TASK ITEM: Where the listing below reaches the line containing "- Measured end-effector", start writing out lines exactly, and stop once the line containing "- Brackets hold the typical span" has been written.

SOURCE MATERIAL below:

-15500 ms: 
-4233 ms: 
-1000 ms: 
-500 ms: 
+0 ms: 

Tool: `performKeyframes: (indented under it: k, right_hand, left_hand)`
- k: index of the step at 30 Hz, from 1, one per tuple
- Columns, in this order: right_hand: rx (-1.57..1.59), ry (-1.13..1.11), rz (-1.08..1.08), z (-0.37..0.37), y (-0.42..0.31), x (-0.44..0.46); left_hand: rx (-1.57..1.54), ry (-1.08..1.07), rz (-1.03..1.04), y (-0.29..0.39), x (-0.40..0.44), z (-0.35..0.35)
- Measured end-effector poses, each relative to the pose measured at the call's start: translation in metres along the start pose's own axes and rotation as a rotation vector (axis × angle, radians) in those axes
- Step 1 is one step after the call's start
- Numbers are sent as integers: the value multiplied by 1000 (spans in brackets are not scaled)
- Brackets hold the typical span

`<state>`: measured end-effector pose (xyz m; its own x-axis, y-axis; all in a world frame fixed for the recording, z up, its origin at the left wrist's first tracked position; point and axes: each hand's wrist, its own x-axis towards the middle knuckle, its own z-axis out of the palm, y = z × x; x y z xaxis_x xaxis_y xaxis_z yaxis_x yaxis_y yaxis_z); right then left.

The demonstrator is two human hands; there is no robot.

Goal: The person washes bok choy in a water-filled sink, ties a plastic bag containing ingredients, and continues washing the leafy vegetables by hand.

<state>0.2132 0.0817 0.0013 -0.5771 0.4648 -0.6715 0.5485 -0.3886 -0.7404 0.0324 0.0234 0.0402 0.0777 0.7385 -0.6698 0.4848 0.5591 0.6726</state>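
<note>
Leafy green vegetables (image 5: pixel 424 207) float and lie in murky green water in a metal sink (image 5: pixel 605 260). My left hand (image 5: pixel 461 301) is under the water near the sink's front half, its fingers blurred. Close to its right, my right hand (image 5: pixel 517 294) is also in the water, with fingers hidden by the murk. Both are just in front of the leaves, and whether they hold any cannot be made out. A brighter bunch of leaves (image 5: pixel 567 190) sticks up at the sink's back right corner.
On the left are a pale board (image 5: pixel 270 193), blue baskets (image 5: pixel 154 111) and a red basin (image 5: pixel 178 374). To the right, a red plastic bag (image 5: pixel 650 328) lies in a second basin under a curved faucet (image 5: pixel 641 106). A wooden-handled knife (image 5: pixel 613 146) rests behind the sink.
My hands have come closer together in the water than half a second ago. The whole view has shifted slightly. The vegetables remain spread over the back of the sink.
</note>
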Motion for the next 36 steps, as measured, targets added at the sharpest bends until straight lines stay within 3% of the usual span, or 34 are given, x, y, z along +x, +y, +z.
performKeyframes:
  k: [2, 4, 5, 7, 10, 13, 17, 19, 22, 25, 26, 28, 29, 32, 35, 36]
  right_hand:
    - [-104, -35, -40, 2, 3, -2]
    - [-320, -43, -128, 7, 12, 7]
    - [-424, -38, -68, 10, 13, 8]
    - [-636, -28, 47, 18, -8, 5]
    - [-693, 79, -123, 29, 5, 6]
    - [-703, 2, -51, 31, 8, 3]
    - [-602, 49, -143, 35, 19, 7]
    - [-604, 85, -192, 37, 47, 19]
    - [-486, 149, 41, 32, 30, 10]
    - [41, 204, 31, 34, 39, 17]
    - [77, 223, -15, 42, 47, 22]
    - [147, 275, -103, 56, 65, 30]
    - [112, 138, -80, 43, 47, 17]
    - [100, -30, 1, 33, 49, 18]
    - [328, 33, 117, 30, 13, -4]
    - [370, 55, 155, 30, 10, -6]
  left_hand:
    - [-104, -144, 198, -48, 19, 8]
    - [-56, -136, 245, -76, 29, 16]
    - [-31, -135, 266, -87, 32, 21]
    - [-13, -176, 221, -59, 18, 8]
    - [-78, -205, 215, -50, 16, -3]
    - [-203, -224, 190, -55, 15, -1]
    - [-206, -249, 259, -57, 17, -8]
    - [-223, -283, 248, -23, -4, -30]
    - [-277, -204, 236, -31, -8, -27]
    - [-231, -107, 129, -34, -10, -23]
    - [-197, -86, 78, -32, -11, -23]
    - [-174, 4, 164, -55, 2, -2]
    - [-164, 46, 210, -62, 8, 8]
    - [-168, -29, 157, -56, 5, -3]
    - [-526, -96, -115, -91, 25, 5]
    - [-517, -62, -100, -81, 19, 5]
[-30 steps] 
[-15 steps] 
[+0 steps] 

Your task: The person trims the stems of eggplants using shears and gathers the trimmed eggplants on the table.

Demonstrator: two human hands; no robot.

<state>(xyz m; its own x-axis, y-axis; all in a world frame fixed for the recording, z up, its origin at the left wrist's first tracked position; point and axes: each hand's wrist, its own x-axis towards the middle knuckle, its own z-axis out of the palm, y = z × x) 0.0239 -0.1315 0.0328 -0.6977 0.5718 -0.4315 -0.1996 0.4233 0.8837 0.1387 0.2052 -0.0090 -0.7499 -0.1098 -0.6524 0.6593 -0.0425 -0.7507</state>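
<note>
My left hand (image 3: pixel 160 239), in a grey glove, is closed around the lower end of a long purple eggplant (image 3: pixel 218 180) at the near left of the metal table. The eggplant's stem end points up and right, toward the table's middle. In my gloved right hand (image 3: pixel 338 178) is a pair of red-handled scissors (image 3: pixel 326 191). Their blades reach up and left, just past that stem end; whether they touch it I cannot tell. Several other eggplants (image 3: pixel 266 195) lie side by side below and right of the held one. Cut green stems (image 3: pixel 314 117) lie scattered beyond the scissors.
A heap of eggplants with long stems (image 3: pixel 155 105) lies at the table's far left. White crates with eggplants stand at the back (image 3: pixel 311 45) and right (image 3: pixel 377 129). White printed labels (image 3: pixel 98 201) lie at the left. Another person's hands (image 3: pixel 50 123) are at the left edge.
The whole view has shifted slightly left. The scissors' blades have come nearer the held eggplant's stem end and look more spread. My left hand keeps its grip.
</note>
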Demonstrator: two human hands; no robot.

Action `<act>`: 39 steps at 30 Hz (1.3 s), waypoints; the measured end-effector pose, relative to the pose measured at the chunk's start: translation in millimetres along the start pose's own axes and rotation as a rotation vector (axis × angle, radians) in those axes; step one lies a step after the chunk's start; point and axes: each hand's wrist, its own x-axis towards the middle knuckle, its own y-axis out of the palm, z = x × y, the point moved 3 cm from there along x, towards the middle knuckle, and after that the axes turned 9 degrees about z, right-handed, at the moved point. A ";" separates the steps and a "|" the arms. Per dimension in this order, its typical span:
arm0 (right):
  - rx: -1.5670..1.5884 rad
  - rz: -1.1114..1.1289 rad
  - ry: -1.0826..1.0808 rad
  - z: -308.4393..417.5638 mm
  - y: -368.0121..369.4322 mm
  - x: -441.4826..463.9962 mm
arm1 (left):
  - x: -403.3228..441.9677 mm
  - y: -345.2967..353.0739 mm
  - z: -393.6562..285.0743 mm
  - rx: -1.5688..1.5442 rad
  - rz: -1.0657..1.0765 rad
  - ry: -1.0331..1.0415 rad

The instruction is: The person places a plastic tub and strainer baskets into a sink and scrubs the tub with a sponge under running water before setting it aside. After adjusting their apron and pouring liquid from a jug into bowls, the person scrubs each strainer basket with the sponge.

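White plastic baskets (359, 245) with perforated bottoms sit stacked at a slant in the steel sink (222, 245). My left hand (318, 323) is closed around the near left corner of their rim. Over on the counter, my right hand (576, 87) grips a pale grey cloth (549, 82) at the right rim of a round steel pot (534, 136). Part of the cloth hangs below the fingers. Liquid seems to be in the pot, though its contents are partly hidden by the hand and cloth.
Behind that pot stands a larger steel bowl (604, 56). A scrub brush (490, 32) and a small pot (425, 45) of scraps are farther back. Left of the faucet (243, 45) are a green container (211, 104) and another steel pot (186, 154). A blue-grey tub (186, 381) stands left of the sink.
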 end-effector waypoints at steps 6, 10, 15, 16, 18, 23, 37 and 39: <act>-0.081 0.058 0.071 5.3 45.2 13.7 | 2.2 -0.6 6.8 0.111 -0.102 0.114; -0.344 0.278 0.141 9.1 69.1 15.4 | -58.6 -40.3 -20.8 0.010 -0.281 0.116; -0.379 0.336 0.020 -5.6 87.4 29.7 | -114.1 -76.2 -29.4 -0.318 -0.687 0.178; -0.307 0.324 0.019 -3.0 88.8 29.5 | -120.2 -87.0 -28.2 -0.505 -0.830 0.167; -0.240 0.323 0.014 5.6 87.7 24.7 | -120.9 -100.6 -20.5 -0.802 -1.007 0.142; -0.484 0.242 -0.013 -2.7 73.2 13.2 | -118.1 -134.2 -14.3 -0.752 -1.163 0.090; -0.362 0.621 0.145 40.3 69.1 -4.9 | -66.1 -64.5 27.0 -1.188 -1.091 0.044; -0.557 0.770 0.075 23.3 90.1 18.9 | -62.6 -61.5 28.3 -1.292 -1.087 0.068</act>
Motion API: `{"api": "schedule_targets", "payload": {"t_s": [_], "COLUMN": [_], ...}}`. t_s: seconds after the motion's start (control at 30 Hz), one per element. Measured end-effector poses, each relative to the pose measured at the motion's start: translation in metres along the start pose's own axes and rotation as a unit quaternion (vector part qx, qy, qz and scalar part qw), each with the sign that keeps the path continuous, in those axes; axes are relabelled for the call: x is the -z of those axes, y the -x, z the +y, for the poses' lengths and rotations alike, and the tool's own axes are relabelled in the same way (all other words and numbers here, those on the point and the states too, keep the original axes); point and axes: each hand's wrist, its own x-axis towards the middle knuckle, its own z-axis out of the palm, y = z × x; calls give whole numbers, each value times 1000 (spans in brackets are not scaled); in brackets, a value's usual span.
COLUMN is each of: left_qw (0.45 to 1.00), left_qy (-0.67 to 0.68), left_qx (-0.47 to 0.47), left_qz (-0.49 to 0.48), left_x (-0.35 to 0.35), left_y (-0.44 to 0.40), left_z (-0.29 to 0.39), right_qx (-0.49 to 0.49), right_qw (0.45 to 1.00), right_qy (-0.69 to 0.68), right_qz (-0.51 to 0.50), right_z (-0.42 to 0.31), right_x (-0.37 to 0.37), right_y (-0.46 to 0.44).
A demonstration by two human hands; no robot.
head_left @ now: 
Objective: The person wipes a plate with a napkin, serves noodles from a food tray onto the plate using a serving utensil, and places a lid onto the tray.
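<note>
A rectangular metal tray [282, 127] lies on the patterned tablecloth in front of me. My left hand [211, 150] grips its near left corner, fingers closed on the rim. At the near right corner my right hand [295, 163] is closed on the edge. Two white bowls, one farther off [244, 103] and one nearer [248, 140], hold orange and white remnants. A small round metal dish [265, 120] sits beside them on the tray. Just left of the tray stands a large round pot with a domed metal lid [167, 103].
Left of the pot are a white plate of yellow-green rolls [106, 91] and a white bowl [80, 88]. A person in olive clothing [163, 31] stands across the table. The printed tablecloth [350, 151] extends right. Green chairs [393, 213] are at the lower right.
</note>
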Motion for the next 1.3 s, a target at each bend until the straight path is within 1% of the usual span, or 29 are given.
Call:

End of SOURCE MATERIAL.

EXPECTED ANSWER:
- Measured end-effector poses, each relative to the pose measured at the call's start: translation in metres along the start pose's own axes and rotation as a rotation vector (axis × angle, radians) in those axes
- Step 1 is one step after the call's start
- Numbers are sent as integers: the value multiplied by 1000 (spans in brackets are not scaled)
- Brackets hold the typical span

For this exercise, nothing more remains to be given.